Abstract

Abstract Patient Presentation A 59 y/o male with history of arterial hypertension and allergic asthma was admitted to our Coronary Care Unit because he went to a spoke emergency department after complaining oppressive and not continuous chest pain for a couple of hours travelling up to the left arm. Increase in cardiac troponin and mild ST–elevation in D3 lead were found. At the spoke cardiology department was treated with intravenous nitrates with relief and Ticagrelor loading dose was administered. He underwent two coronary angiographies, the first one aimed to treat the culprit lesion and the second one to complete revascularization before discharge Management: A heart ultrasound (US) described normal left ventricle ejection fraction (LVEF) with some of the right coronary segments akinesis. The first coronary angiography showed eccentric stenosis (80%) of distal right coronary artery (RCA) with endoluminal thrombosis; intraluminal filling defect of the left main coronary artery (LMCA) which request Optical Coherence Tomography evaluation that showed plaque rupture and red thrombus of LMCA; chronic total occlusion of left anterior descending artery (LAD) with several stenosis up to the apical segments.
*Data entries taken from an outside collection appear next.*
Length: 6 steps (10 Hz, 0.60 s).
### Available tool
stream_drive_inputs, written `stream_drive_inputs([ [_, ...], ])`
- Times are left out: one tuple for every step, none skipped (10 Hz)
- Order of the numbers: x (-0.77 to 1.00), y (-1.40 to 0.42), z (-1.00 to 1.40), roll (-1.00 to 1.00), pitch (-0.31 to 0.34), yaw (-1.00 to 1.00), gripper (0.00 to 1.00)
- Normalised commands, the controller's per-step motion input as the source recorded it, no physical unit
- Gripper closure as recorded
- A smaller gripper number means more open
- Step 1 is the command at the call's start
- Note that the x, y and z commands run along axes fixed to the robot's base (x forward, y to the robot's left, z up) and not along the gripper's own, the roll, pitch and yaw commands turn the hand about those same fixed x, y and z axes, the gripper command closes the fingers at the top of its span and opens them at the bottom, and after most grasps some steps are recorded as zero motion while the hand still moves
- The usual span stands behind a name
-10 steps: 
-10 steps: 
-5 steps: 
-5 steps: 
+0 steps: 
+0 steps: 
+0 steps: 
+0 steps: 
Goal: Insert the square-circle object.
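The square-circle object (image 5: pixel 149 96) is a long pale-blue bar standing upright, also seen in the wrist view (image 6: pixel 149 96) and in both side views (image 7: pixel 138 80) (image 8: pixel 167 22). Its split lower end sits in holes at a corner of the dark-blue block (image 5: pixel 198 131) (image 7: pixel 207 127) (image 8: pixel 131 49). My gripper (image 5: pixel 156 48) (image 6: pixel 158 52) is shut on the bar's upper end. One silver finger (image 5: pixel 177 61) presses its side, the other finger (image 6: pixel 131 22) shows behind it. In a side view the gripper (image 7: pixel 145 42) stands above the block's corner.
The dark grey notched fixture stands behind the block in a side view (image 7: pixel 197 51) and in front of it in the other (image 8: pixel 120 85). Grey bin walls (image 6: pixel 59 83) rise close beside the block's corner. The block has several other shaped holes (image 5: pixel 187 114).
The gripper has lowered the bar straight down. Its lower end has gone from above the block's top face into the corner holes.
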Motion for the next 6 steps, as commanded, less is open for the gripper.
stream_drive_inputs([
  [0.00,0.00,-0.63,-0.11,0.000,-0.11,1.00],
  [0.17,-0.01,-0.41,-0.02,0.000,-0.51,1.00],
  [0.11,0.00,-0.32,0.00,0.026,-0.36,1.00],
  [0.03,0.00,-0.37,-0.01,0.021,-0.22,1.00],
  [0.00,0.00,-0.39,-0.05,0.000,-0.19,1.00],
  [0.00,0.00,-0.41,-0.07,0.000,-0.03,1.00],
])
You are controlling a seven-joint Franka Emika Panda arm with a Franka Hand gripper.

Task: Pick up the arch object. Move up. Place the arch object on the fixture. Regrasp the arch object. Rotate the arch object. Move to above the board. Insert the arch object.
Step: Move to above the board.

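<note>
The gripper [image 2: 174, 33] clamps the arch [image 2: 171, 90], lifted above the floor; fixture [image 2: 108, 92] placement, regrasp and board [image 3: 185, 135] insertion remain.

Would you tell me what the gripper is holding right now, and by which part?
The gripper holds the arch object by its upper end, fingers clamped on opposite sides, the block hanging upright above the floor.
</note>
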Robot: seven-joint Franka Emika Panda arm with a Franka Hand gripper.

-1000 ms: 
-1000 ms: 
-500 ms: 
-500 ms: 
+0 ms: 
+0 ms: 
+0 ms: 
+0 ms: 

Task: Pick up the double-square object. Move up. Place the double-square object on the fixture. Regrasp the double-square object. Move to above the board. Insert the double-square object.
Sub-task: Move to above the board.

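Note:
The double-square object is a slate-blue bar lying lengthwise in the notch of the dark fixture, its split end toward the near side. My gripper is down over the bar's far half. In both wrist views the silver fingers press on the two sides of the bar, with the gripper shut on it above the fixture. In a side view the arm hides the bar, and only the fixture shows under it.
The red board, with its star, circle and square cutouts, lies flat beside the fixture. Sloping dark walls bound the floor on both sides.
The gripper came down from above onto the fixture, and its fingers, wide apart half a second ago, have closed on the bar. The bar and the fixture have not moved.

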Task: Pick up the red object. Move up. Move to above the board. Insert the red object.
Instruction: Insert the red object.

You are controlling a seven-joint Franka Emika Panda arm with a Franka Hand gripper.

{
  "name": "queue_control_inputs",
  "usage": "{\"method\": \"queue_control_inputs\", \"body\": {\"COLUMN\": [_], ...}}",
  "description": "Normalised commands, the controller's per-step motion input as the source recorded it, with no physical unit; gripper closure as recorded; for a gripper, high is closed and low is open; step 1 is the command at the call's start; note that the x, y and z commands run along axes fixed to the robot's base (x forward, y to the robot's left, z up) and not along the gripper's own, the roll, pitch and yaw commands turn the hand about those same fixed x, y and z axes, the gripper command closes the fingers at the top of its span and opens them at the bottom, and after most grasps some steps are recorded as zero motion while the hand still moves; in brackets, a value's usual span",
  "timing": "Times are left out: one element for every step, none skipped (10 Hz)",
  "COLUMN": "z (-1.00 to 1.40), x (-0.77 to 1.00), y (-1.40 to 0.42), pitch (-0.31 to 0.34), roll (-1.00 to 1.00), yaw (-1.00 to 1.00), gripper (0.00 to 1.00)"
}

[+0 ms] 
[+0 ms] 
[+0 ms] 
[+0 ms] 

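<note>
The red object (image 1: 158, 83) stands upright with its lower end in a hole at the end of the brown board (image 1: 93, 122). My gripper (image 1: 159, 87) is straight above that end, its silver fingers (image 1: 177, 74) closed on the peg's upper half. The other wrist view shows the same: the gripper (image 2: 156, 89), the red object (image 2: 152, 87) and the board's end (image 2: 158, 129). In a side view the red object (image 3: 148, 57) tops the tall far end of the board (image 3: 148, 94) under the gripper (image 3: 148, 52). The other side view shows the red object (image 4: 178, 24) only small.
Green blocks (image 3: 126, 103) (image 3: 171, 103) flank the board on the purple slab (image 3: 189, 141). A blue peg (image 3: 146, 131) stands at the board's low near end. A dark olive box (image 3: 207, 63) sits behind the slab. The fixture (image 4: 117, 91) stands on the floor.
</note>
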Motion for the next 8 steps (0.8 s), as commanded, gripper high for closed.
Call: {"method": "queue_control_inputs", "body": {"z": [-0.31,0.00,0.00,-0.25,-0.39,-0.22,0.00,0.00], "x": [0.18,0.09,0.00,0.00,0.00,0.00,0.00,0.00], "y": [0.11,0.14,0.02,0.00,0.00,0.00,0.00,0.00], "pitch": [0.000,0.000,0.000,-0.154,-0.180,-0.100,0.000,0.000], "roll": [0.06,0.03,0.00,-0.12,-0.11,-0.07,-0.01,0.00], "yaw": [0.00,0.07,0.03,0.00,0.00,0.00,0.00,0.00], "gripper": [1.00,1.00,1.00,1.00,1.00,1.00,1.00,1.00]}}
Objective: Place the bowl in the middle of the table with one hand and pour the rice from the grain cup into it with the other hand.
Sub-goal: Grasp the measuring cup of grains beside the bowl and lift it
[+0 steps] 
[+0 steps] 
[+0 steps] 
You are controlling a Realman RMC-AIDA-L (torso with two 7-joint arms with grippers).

Glycoprotein IIb/IIIa receptor antagonist infusion was started, and we’ve been forced to treat first the LMCA with drug–eluting stent and then the culprit lesion with angioplasty and two drug–eluting stents complicated by intrastent thrombosis treated with mechanic and rheolytic thrombectomy. Seven days later rotational atherectomy was performed due to LAD artery’s severe calcifications complicated by LMCA intrastent thrombosis caused by stenting crush; cardiopulmonary arrest occurred. Impella ventricular assist device was placed. After LMCA stent optimization, one more drug–eluting stent was placed. Eight days later, heart US described LVEF 37% with apex and right coronary segments hypo–akinesis. Discussion According to latest NSTEMI guidelines, a single stage pursuing of completeness revascularization on multiple vessel disease would have been the best option. In this case, completeness of revascularization hasn’t been achievable due to LMCA plaque rupture. From a technical point of view, considering the complexity of the few days earlier treated LMCA lesion, proximal to LAD lesions we were going to treat, it would have been suitable waiting about four weeks to complete stent endothelization. By the way, it would have been out–guidelines approach.